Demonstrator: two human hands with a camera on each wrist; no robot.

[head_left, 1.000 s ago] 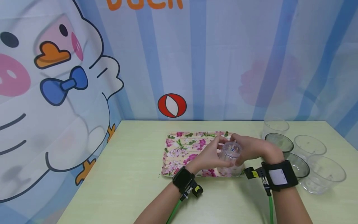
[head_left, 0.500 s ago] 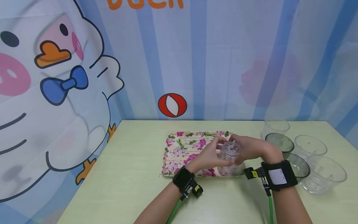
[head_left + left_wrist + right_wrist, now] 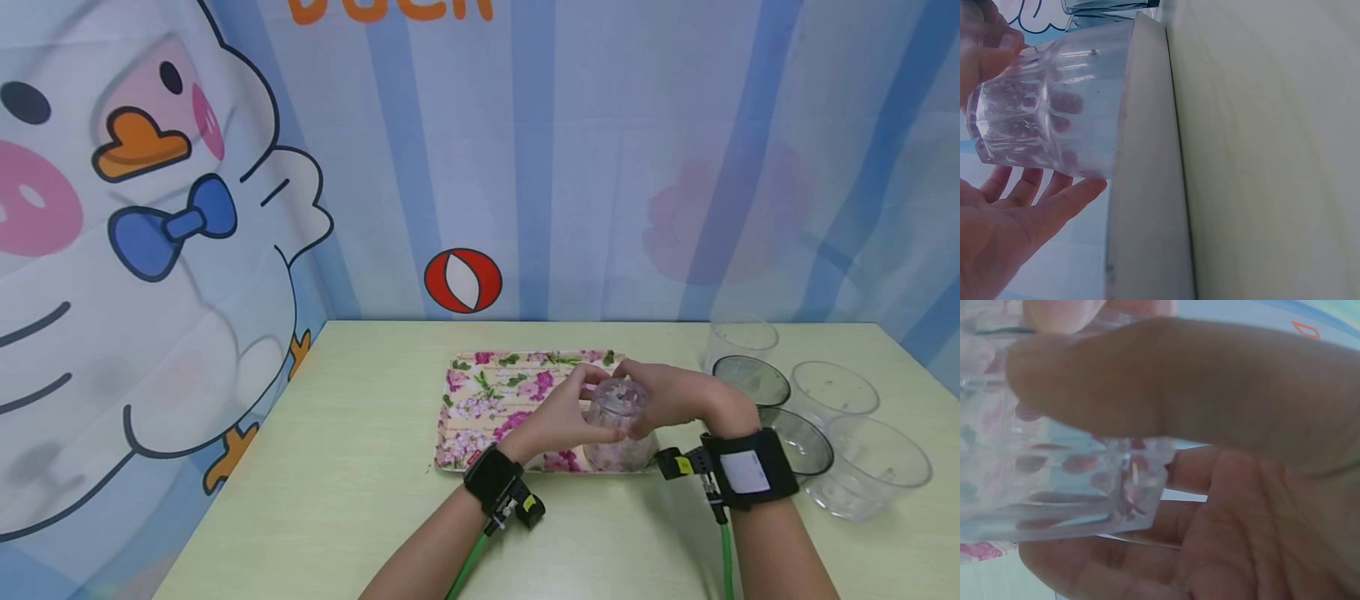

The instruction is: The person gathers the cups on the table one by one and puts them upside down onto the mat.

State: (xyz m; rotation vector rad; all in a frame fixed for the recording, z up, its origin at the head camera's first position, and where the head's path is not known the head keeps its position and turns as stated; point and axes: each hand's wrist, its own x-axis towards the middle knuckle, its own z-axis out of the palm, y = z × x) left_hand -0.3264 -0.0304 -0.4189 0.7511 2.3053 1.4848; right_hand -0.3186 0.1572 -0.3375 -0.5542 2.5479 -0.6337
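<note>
While both hands meet over the tray, parts run largest to smallest:

Backdrop: printed cloth [image 3: 525, 158] w/ blue stripes, cartoon duck at left, red-and-white ball just above the far bench edge.

Bench: pale green top [image 3: 352, 450]; carries tray and all tumblers.

Tray: floral, pink and green print [image 3: 480, 400], centre of bench; its near right corner is under the hands. Left wrist view shows its rim edge-on [image 3: 1147, 156].

Spare tumblers: group of five [image 3: 825, 417] on bench, right of tray, upright, mouths up; two look dark-tinted, three clear. Packed close; whether they touch, cannot tell.

Left hand: [image 3: 558, 421] at left side of held glass, palm toward it, fingers [image 3: 1054, 200] extended along the wall near its mouth; fingertips seem to touch the glass. Black wrist strap w/ green cable.

Right hand: [image 3: 667, 396] on right side and top of same glass. Thumb [image 3: 1147, 381] curled across the wall, fingers [image 3: 1147, 562] wrapped behind it, so it grips the glass. Black strap w/ white label, green cable.

Held glass: clear faceted tumbler [image 3: 618, 421], upside down, thick base up, mouth resting on tray's near right corner. Tray's flower print shows through its wall [image 3: 1047, 112]. Base edge close-up in right wrist view [image 3: 1054, 481].
</note>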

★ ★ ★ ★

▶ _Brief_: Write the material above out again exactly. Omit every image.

▶ _Answer to this task_:
Demonstrator: two human hands with a camera on each wrist; no robot.

[head_left, 1.000 s ago] 
[head_left, 0.500 s ago] 
[head_left + left_wrist + right_wrist, now] 

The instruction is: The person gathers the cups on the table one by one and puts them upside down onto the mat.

State: (xyz m; rotation vector rad; all in a frame fixed for the recording, z up, its origin at the head camera's first position, and where the head's path is not known the head keeps its position and turns as stated; point and axes: each hand's wrist, its own x-axis towards the middle knuckle, its own z-axis out of the palm, y = z × x) left_hand -0.3264 -0.0304 -0.4189 0.7511 2.3053 1.4848; right_hand -0.3186 0.1572 -0.3375 -0.5542 2.5479 -0.6337
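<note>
While both hands meet over the tray, parts run largest to smallest:

Backdrop: printed cloth [image 3: 525, 158] w/ blue stripes, cartoon duck at left, red-and-white ball just above the far bench edge.

Bench: pale green top [image 3: 352, 450]; carries tray and all tumblers.

Tray: floral, pink and green print [image 3: 480, 400], centre of bench; its near right corner is under the hands. Left wrist view shows its rim edge-on [image 3: 1147, 156].

Spare tumblers: group of five [image 3: 825, 417] on bench, right of tray, upright, mouths up; two look dark-tinted, three clear. Packed close; whether they touch, cannot tell.

Left hand: [image 3: 558, 421] at left side of held glass, palm toward it, fingers [image 3: 1054, 200] extended along the wall near its mouth; fingertips seem to touch the glass. Black wrist strap w/ green cable.

Right hand: [image 3: 667, 396] on right side and top of same glass. Thumb [image 3: 1147, 381] curled across the wall, fingers [image 3: 1147, 562] wrapped behind it, so it grips the glass. Black strap w/ white label, green cable.

Held glass: clear faceted tumbler [image 3: 618, 421], upside down, thick base up, mouth resting on tray's near right corner. Tray's flower print shows through its wall [image 3: 1047, 112]. Base edge close-up in right wrist view [image 3: 1054, 481].
</note>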

Nothing else goes with this output.